Could you print every line from the first one of the records below through the line containing "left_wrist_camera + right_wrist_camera", with both included and nothing else?

> Source material:
========

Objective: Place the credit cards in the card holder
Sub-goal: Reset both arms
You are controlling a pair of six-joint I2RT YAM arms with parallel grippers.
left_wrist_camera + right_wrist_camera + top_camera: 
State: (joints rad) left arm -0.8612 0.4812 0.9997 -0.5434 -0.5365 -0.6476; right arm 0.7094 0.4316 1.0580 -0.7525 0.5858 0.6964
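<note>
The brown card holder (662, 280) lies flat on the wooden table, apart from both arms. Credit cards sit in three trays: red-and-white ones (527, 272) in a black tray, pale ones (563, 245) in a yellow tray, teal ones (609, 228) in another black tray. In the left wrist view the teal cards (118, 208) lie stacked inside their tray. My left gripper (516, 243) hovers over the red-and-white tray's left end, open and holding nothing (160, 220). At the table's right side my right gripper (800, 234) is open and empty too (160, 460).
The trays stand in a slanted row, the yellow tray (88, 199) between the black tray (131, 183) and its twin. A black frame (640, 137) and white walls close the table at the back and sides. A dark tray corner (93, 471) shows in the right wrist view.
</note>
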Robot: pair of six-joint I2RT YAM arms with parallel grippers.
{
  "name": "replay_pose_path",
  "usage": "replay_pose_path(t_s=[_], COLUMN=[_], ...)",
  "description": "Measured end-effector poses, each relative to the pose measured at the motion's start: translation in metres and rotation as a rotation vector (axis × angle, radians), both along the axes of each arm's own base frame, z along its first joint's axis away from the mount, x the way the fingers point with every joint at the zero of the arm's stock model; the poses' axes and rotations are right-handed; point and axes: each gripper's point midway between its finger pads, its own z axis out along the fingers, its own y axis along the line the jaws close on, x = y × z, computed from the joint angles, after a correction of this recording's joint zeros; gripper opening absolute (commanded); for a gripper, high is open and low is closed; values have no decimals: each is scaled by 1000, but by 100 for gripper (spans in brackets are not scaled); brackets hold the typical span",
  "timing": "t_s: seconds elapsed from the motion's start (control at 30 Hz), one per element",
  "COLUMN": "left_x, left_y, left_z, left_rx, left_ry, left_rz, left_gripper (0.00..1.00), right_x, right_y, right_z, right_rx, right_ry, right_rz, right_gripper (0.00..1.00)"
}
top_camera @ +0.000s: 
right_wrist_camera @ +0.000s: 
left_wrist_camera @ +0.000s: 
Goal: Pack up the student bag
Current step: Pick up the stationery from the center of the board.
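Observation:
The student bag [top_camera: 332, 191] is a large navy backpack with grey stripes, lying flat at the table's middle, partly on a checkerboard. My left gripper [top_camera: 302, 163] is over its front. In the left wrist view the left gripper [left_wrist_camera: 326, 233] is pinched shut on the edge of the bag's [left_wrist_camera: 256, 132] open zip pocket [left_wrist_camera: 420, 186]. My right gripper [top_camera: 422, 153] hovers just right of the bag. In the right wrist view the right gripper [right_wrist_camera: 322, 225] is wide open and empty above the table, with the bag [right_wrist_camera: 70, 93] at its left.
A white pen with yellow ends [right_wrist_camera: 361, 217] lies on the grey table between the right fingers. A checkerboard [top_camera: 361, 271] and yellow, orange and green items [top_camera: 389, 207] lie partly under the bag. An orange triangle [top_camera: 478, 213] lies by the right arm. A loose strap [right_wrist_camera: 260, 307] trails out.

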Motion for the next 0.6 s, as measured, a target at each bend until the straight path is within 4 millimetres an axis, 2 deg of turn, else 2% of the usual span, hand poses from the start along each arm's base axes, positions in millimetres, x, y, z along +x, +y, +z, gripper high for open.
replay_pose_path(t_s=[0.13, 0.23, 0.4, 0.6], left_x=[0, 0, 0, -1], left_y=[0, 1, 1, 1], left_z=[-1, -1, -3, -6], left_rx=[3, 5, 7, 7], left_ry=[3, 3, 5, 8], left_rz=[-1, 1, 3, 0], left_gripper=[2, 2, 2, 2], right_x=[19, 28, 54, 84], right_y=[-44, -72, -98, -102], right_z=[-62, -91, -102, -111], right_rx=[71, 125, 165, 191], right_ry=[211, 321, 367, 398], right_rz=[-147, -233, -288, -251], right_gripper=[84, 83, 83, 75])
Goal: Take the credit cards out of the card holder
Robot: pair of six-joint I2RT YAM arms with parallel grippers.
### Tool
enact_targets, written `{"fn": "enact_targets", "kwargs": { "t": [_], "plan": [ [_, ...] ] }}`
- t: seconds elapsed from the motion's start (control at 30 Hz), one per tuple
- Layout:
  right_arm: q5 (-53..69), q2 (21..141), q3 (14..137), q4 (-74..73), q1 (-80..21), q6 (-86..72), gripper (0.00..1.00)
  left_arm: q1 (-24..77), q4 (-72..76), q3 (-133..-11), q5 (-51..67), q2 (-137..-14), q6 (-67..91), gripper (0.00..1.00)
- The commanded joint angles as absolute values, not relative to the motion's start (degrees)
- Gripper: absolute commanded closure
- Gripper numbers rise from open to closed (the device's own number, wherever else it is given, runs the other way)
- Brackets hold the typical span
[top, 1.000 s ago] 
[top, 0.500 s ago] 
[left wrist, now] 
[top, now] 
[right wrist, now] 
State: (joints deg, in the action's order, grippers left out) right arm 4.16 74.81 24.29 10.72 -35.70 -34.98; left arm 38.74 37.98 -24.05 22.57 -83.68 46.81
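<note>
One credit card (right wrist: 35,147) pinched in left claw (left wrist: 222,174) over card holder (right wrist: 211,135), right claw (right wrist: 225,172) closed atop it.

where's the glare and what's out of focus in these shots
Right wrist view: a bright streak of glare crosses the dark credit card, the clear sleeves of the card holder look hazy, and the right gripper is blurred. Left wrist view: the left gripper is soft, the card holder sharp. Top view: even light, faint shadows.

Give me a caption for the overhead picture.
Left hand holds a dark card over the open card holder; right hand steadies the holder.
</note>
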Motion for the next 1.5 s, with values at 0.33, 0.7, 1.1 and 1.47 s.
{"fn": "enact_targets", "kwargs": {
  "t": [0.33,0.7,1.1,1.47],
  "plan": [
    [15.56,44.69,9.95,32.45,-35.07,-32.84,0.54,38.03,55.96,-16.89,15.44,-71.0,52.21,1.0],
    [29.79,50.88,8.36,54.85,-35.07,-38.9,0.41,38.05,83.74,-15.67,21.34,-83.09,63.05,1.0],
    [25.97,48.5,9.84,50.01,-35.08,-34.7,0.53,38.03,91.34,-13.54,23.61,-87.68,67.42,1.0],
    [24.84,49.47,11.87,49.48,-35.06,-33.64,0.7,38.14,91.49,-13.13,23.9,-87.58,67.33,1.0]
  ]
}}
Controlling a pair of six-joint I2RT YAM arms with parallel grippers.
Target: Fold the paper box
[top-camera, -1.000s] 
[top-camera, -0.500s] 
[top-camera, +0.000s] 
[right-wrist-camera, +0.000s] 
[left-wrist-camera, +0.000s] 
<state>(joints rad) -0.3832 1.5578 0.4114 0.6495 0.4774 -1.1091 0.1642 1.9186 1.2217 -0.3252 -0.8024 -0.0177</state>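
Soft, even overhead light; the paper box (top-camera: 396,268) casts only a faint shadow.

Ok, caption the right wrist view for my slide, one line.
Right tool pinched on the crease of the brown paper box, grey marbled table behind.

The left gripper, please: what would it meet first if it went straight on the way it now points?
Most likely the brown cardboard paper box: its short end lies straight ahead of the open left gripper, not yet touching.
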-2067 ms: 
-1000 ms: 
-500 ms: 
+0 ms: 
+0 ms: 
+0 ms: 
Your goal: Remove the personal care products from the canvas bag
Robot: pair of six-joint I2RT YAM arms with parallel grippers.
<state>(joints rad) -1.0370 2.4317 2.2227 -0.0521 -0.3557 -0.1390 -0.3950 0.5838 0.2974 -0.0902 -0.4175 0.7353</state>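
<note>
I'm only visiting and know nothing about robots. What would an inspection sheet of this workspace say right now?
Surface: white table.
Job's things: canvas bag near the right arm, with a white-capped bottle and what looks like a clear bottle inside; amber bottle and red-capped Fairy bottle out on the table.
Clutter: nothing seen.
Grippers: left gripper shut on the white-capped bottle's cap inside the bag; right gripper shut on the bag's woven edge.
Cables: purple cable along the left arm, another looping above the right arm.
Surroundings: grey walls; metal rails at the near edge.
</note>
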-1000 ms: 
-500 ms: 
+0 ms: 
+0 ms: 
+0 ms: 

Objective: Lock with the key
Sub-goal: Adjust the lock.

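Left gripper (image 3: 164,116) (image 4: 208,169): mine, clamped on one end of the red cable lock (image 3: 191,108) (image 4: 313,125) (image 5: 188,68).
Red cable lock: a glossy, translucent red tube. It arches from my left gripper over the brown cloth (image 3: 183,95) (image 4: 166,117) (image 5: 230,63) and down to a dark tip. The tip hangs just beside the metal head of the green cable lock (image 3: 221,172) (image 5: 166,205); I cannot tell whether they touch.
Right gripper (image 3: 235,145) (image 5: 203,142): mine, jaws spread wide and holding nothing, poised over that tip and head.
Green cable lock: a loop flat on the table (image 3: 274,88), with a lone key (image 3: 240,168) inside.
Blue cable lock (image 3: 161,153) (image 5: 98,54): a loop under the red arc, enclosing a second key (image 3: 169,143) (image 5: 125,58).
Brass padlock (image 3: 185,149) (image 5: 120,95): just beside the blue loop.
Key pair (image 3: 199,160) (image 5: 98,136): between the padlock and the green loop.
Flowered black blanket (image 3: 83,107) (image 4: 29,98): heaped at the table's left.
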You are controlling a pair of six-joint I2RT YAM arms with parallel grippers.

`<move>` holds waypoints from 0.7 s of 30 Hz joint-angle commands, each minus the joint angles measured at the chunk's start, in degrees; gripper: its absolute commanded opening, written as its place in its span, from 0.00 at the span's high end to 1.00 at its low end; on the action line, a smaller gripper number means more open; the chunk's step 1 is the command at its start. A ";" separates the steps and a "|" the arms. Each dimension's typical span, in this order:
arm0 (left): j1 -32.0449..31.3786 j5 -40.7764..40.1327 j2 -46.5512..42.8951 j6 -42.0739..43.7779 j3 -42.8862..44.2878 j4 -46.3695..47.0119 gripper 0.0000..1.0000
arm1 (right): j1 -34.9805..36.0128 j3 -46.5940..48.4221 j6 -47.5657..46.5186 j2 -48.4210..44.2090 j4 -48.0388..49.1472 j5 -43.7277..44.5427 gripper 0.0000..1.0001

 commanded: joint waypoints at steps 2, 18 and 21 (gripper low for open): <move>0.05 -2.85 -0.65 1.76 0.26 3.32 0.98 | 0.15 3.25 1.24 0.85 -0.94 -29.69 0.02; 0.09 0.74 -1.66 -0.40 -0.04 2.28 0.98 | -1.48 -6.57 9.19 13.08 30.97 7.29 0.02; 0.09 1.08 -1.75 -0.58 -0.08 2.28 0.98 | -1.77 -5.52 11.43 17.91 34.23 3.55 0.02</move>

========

> Result for this task:
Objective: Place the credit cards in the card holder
Sub-goal: Reset both arms
You are controlling a pair of six-joint I2RT YAM arms with parallel grippers.
left_wrist_camera + right_wrist_camera + top_camera: 

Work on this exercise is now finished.